◆ Problem description
Emit an exact copy of the lines running from the start of the records to the line containing "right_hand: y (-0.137", both included.

(Saved entries)
--------------------------------

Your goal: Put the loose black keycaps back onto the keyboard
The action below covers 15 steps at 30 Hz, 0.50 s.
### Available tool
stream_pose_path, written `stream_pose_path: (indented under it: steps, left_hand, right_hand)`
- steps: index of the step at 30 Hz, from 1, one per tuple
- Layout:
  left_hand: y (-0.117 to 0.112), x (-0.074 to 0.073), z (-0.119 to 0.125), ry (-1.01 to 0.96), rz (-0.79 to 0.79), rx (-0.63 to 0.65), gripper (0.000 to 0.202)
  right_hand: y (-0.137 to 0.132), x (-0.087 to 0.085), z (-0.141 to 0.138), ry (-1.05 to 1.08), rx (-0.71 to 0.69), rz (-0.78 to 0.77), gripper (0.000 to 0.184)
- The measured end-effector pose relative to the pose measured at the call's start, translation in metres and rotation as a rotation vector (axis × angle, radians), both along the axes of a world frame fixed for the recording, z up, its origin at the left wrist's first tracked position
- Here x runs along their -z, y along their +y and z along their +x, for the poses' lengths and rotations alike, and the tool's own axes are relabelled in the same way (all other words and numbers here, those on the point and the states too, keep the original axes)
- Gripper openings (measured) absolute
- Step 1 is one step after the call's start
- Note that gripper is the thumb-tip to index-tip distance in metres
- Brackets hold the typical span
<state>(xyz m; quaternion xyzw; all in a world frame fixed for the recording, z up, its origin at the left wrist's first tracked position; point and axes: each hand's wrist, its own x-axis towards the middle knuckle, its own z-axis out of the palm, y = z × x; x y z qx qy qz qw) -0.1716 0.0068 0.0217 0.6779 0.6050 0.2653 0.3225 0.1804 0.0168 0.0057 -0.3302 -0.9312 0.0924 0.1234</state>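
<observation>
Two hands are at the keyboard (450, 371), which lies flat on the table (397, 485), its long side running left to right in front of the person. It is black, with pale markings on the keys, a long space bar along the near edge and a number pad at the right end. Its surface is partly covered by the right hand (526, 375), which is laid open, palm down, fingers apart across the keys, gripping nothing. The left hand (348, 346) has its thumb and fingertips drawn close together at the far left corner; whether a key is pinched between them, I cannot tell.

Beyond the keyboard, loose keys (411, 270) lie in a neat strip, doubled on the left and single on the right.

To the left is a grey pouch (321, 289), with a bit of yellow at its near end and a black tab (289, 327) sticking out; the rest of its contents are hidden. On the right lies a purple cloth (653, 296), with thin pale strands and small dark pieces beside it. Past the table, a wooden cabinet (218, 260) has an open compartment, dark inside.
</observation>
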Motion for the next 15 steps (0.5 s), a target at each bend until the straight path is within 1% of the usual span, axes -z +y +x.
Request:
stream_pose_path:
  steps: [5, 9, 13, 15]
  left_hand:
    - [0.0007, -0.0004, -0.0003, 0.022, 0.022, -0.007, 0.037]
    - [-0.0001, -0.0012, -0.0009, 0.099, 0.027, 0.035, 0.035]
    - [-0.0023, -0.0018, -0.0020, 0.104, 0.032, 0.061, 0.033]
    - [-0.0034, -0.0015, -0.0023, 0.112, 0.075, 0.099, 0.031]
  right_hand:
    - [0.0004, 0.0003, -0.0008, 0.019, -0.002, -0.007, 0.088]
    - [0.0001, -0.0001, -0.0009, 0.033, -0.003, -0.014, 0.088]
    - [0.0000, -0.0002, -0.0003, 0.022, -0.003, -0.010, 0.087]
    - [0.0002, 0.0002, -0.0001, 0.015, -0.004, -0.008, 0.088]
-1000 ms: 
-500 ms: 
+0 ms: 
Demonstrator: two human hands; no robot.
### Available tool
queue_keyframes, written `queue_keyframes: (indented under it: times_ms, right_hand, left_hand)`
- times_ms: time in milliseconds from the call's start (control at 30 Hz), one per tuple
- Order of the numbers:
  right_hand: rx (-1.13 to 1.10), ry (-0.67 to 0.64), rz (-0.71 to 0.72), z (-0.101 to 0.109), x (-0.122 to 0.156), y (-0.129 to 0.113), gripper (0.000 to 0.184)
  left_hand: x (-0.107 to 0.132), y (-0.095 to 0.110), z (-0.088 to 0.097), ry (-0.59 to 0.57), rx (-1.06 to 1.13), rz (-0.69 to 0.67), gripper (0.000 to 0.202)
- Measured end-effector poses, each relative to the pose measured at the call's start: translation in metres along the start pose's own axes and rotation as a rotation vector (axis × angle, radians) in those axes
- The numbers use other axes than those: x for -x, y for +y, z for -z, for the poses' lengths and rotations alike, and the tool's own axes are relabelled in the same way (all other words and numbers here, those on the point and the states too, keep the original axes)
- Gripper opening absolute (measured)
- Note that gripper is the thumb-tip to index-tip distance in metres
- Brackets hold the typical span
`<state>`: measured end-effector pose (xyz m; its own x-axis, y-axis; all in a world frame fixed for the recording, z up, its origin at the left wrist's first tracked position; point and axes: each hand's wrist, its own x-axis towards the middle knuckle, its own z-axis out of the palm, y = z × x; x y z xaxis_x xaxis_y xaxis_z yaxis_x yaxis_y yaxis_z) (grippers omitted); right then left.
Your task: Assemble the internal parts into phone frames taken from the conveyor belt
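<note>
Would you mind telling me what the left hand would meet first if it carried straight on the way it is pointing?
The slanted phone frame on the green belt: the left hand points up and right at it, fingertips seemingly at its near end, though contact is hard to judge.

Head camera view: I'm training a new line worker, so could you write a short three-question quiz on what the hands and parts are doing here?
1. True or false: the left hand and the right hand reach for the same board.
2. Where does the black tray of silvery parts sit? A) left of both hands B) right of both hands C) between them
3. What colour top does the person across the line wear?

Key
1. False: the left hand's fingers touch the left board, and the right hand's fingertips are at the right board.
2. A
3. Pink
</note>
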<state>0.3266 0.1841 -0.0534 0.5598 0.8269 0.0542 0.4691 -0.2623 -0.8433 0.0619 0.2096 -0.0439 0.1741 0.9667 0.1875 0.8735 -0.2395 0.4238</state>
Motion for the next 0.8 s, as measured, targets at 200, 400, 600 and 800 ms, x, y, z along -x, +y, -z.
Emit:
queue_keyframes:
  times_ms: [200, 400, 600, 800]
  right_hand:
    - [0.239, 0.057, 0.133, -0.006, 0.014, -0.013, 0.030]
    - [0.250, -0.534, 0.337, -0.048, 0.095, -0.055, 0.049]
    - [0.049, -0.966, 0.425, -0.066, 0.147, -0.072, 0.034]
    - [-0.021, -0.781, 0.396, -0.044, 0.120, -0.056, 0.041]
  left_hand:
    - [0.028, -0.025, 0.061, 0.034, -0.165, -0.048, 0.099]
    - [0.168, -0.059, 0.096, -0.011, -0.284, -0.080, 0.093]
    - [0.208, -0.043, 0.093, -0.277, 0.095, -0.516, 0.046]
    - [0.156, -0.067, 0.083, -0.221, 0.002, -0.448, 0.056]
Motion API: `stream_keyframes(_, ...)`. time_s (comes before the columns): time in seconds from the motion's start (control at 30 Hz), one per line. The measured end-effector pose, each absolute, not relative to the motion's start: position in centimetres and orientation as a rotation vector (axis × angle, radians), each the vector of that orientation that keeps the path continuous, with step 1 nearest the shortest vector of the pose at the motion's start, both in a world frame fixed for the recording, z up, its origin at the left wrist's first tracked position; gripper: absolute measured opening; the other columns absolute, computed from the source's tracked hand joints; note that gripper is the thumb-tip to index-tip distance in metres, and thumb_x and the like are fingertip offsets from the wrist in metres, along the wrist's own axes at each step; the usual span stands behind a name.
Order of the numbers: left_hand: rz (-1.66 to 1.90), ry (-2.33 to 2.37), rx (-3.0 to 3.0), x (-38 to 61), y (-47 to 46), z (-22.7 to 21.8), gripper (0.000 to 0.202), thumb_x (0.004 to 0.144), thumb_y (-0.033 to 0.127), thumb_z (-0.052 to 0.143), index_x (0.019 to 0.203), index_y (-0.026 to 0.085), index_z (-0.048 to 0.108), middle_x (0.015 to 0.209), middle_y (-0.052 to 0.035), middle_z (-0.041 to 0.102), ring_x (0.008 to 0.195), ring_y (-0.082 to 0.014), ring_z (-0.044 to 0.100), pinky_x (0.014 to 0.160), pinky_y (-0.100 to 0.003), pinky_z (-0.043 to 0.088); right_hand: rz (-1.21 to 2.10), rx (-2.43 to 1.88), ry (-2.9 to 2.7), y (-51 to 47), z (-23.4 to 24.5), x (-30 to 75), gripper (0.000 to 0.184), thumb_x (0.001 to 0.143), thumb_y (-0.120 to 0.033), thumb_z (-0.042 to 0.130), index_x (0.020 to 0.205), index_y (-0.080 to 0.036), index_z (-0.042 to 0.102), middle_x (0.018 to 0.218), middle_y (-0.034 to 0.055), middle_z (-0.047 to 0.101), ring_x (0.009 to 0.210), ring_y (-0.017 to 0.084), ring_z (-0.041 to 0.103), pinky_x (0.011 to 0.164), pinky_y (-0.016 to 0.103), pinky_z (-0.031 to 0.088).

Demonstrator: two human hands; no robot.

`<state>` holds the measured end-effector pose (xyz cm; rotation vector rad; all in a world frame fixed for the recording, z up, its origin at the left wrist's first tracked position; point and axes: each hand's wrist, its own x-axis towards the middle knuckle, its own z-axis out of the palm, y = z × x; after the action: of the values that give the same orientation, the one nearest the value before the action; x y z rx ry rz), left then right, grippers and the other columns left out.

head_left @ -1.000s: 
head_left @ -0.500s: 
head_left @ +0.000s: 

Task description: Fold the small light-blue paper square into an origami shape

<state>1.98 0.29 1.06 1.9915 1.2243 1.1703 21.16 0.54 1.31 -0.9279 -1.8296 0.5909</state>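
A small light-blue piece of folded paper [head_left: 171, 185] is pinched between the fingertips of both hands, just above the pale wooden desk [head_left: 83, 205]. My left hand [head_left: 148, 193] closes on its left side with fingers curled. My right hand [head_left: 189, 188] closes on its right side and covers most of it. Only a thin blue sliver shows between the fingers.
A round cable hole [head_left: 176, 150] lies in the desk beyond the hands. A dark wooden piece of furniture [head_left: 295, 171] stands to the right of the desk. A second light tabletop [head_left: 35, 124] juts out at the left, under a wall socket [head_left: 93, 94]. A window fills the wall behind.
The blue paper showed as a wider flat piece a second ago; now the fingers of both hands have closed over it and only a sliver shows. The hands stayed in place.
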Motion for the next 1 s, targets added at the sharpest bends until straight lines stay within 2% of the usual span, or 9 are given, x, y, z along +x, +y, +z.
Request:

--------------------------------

◆ Exercise response
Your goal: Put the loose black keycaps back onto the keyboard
The action below covers 15 steps at 30 Hz, 0.50 s.
### Available tool
stream_pose_path, written `stream_pose_path: (indented under it: steps, left_hand, right_hand)`
- steps: index of the step at 30 Hz, from 1, one per tuple
- Layout:
  left_hand: y (-0.117 to 0.112), x (-0.074 to 0.073), z (-0.119 to 0.125), ry (-1.01 to 0.96), rz (-0.79 to 0.79), rx (-0.63 to 0.65), gripper (0.000 to 0.202)
  right_hand: y (-0.137 to 0.132), x (-0.087 to 0.085), z (-0.141 to 0.138), ry (-1.05 to 1.08), rx (-0.71 to 0.69), rz (-0.78 to 0.77), gripper (0.000 to 0.184)

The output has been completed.